The Orishas dances are a part of the Afro-Cuban Folklore dances. For many Cubans Orishas are much more than just a dance, it’s a religion and a culture. Orishas are the gods of the Yoruba/Santeria Religion (and a few more). Each of these gods looks a certain way, it has a story and a character.
In addition to the story behind each orisha, nine of them have each a unique dance corresponding to unique musical incantations accompanied by special drums beats played on the Batá.

Here are a few Orishas commonly associated with aspects of life and human traits that may influence Cuban salsa dancing:

💛Ochun – female wearing yellow dress, grace and beauty, sometimes you will hear the dancer laugh during (it sounds bit crazy :D) – associated with love, beauty, sensuality, femininity, and sweetness.
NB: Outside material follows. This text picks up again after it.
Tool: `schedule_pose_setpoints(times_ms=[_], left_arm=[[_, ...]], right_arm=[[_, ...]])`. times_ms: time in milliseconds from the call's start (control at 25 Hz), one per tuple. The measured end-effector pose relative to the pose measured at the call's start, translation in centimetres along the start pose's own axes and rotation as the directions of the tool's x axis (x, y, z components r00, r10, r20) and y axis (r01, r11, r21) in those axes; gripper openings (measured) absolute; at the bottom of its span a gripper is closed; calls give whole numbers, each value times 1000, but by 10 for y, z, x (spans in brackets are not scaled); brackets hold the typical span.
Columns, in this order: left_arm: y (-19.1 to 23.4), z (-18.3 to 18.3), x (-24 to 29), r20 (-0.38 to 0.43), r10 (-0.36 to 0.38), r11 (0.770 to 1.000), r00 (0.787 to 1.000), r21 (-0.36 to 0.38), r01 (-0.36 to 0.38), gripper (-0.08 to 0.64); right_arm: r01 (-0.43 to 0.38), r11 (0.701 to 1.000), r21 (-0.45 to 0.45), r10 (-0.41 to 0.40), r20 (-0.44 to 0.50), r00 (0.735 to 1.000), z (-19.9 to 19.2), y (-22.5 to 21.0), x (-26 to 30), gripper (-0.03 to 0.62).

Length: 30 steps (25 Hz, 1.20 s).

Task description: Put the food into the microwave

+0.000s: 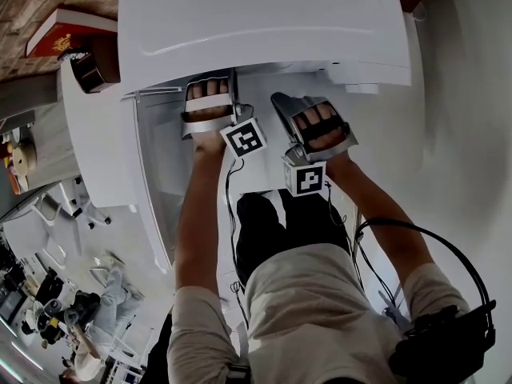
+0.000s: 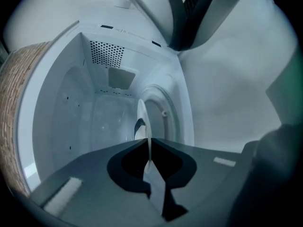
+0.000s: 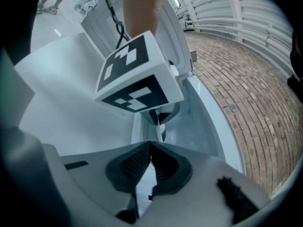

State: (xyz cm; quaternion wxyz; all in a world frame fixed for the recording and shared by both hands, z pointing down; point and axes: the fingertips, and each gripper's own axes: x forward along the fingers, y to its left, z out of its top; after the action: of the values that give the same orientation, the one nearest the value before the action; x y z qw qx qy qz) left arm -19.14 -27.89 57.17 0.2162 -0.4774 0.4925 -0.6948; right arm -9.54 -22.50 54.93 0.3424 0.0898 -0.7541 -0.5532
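The white microwave (image 1: 264, 22) stands open, and its cavity (image 2: 109, 108) fills the left gripper view. My left gripper (image 2: 147, 143) is shut on the rim of a white plate (image 2: 142, 122), seen edge-on and reaching into the cavity, with a dark bit of food (image 2: 138, 126) on it. In the head view the left gripper (image 1: 210, 102) is at the opening, its tips hidden under the microwave's top. My right gripper (image 3: 150, 145) is shut with nothing in it, beside the left one, whose marker cube (image 3: 137, 74) shows. In the head view the right gripper (image 1: 312, 122) sits just right of it.
The microwave door (image 1: 152, 182) swings out on the left. A round turntable recess (image 2: 163, 103) and a perforated vent (image 2: 106, 53) show inside the cavity. A brick wall (image 3: 251, 89) stands nearby. A red book (image 1: 60, 30) and a dark object (image 1: 92, 66) lie at the upper left.
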Motion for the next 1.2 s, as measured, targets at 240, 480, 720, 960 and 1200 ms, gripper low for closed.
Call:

Dancers may channel the graceful and flowing movements associated with Ochún, incorporating fluid arm movements and gentle swaying to evoke her energy.

❤⚡ Chango associated with strength, virility, power, and passion. Chango is the Orisha of the lightning, war but also of drums, music, and dance. He represents masculine power and sensuality. His dance is energetic and powerful and has a special connection to drums.
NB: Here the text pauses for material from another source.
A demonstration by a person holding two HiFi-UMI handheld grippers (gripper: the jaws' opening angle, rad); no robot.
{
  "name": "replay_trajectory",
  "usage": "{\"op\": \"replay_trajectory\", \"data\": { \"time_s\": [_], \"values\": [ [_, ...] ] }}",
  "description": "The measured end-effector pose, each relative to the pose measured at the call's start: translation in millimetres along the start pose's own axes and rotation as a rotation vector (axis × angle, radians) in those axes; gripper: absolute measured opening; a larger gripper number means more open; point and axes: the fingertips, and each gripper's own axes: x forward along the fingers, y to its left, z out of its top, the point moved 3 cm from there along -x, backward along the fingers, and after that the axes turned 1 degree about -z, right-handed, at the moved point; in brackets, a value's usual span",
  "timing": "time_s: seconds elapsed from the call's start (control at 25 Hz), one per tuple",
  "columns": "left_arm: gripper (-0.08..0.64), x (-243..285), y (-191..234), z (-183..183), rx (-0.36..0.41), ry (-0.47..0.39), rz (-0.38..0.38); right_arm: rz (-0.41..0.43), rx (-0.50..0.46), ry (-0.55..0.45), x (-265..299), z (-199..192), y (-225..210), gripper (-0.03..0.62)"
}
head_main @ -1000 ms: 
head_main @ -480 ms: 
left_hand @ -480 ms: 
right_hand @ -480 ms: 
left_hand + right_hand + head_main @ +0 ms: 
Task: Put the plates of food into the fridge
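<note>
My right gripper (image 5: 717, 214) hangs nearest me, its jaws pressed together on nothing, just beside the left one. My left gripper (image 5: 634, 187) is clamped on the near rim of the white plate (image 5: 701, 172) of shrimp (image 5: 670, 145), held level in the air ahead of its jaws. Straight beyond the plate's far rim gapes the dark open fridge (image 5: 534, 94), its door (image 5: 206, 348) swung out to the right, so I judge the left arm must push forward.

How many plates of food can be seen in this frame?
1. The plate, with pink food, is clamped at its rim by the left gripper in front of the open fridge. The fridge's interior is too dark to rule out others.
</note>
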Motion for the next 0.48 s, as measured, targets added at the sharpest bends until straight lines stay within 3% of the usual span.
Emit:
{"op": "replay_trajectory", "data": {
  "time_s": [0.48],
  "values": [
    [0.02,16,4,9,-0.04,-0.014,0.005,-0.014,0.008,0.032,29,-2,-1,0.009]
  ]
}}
🖤 Eleggua is the guardian of crossroads and is associated with opening paths, opportunities, and new beginnings. He has many faces, sometimes described as a childish trickster, and sometimes as a grown warrior. Dancers may invoke Elegguá’s energy through playful, improvisational movements, incorporating unexpected changes in direction and rhythm. The Elegua dance has a lot of flow and much play between control and release.

💙 Yemayá dancer wearing blue dress – is the mother goddess of the sea and is associated with nurturing, protection, and emotional depth. Dancers may incorporate flowing, undulating movements reminiscent of waves, as well as gentle rocking motions, to evoke Yemayá’s maternal presence.

💚 Ogún is the warrior god of iron and is associated with courage, determination, and perseverance. Dancers may channel Ogún’s strength and resilience through powerful, purposeful movements, incorporating strong arm and leg actions and assertive footwork.

When you watch traditional performances you can hear cries of warriors, dog barks and the clash of metal on metal, accompanied by aggressive body movements and stabbing gestures, you can see the throwing of the axe and the palm frond. The dance moves are actually little stories showing Ogun cutting through the branches and forest to create and open the path (from this example you can actually apply the destruction of the nature in front of him but in the same time the creation of new path) with his weapon.

Oya is the Orisha of winds, lightning, death & rebirth. She is the guardian of the dead and guides the souls to the right place. Her dance is energetic and flows like the wind and is as strong as lightning.